De leeuwen en de wolven vonden zichzelf heel wat, maar een havik zijn had pas echt een titel.

Terwijl ik over de bossen van het Wilde Woud heen vloog besloot ik een pauze te nemen. Ik daalde neer en vond niet veel later zoete roze bessen in de struiken. Als havik had ik een goed instinct. Ik wist precies wat giftig was en wat niet.

Na het eten keek ik naar de rivier die voor me lag. Het water stroomde zachtjes en ik wilde een bad nemen.
In mijn menselijke gedaante stapte ik de rivier in en voelde het koude water tegen me aan stromen. Ik raakte er snel aan gewend en waste mijn lichaam met mijn handen.
De zonnestralen schenen op het water, waardoor het glinsterde.
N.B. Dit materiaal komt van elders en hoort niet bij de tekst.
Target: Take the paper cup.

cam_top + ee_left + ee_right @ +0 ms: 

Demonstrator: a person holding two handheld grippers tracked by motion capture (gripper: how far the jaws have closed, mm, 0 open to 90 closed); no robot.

Het Wilde Woud was prachtig en rustgevend. Misschien wilde ik hier wel uiteindelijk gaan rondtrekken. Land verkennen en nieuwe culturen ervaren. Ik hield van Ina, maar ik was het zat om haar slaaf te zijn.
De enige reden dat ik ermee instemde om rond te vliegen was omdat de wereld in gevaar liep. Blijkbaar ook voor de dochter van Maltar. Half mens en half leeuwin. Zij zou nog een grote rol kunnen spelen in de toekomst.
Nog nooit was er een mens met een leeuw gegaan. Nog nooit was er daaruit ook een baby uit voortgekomen.
Wanneer de tijd daar zal zijn zal ik er voor haar zijn.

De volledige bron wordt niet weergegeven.